La maison du soulagement mental. C’est le titre du livre. Leur premier livre collé. COLLÉ ! En plus, ils se foutent de ta gueule, à L’Arbre vendangeur, il te foute la piquette directe dans le gosier ouvert que t’avais à baver sur leurs livres tant-ceci, tant-soignés, le goût de la torture bien faite, prends ton temps éditeur, il ne renoncera pas, aucun risque qu’on le retrouve sous une perruque Grand Siècle à jouer du hoquet sur le stand Aquitaine à la Porte de Versailles. Pas lui.
Tu parles, Karl.
– Faut bien vivre…
– Comme des chihuahuas !
Ma vie tenait encore à quelques branches, la leur semblait plantée très haut, cendres sur ma tête et sous mes pieds des clous, tintin, plus de fil pour swinguer, à peine de quoi se penduler une dent, c’est plus du livre, c’est du zinzin, de la littérature pour bobos du 15e abonnés au compte-soupe FB (Faut Bouffer).
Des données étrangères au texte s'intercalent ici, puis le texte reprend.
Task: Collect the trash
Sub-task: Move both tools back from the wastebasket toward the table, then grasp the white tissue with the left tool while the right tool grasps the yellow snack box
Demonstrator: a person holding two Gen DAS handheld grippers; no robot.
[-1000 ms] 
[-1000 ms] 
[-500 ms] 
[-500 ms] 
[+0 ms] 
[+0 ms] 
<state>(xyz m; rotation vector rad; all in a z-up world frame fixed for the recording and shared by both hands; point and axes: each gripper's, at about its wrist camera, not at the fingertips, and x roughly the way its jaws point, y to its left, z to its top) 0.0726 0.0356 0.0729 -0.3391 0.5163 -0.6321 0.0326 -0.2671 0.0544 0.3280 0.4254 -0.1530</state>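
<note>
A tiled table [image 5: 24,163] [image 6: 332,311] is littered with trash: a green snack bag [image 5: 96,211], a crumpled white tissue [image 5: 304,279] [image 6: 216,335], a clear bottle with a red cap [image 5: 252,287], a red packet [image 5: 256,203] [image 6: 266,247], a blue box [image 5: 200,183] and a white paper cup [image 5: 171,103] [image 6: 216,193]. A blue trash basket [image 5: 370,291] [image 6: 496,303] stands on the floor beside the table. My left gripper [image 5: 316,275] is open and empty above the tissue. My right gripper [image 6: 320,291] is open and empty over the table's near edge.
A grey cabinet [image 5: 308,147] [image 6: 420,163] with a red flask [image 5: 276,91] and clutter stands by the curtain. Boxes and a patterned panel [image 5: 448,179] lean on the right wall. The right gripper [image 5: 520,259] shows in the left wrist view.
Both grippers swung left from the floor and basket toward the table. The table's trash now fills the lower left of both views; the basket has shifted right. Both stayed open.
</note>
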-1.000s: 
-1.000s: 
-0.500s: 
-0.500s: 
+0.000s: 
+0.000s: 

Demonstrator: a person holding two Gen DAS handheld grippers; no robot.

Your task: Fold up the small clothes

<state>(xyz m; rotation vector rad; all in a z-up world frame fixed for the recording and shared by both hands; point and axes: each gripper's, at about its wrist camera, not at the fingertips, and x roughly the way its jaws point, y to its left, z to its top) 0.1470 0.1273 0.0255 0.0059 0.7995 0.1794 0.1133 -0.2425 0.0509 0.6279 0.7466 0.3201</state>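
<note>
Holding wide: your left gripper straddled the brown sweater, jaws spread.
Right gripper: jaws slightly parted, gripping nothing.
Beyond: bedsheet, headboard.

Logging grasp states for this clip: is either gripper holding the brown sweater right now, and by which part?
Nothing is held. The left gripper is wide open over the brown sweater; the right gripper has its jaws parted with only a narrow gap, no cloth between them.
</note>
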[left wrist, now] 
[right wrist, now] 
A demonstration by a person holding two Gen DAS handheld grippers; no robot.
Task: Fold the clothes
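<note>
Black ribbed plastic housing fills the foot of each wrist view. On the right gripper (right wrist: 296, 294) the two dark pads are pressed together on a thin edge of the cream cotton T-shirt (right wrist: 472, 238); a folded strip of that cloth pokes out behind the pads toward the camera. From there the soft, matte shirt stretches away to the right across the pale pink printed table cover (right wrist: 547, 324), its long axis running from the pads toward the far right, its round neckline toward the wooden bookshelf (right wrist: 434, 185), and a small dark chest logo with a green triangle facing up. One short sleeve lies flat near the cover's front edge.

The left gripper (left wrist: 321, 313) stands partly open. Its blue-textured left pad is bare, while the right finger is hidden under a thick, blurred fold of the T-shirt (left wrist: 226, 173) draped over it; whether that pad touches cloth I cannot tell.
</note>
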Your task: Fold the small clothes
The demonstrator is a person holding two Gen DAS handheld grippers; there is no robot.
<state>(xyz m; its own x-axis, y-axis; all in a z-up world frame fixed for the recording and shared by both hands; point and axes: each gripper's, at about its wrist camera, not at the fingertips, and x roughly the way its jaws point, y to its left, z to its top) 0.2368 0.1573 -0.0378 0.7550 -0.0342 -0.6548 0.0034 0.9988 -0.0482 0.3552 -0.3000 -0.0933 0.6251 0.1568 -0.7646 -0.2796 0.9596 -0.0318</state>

La vie tient plus qu’à ça, tu prends ton pot de colle, tu t’en bourres les bajoues puis tu la fermes. En moins de deux, t’as les gencives collées. T’es fait comme un cyclope.
– Jaco aime beaucoup la coco… Jaco aime beaucoup la coco…
L’Arbre s’est mis à la colle numérique. Vise un peu la suite vocale pour violon à une dent. Le pire est toujours prévisible. « Il suffit de cligner une fois. »
Moi, pas cyclope.
T’entends ? Je veux du fil, David Vincent ! Je veux du fil dans ma postface. C’est le moment de te bouger le petit doigt, sinon pouce, ça ne marche pas, je démissionne, je me décolle, je te fous un souk retentissant, je te retourne la Méditerranée sur Bordeaux et Talence : je noie ton lectorat. T’en vendras dix exemplaires de ton prochain Girard, et son beefsteak roumain aura le goût d’un ch’val de truie.
(Le lecteur jusqu’ici paisible et reposé commence à se sentir de trop, le col de sa chemise pique et poisse, ça gratte aux entourloupes, la bave lui colle sur le revers, il a envie de cliquer vers des rivages plus serins. Tout fait yoyo en lui, tout fait cui-cui.)
Prends ta granule, Coco, et je t’explique. L’Arbre vengeur m’a demandé une préface pour son prochain Girard, un Suisse prénommé Pierre. Je me suis dit qu’il faut toujours É.D. son prochain. En plus, j’étais flatté. Je tenais plus dans mes cols de chemise. Les plumes me poussaient de partout. Des sueurs me perlaient sur le rossignol. J’ai donc tiré ma petite plaisanterie au cordeau. Le résultat fut agréé, en avant la préface, et puis non, après tout ce serait une postface. Finalement, quelque chose n’allait pas. Où caser ma petite plaisanterie ? J’ai proposé d’en faire une volte-face et, là, j’avais visé trop loin. « C’est préface ou postface ! » Tout ça dit gentiment, Cher David, Cher David, tandis que l’un des deux, mine de rien, rembobinait son fil. Une véritable Pénélope.
Moi, devant ou derrière, j’en avais rien à fiche. J’enfile en bilboquet. À la verticale !
Mais comment enfiler sans fil ?
« Comique et blasphématoire, ce roman est de ceux qui laissent des traces profondes et des images inoubliables. »
Loin d’être dégoûté, j’ai acheté le livre de Permunian me promettant de le soumettre aux manipulations d’une imagination fertile en orifices commis d’office à la ductilité tonique de son doigt. On verra bien ce que cette colle a dans le ventre.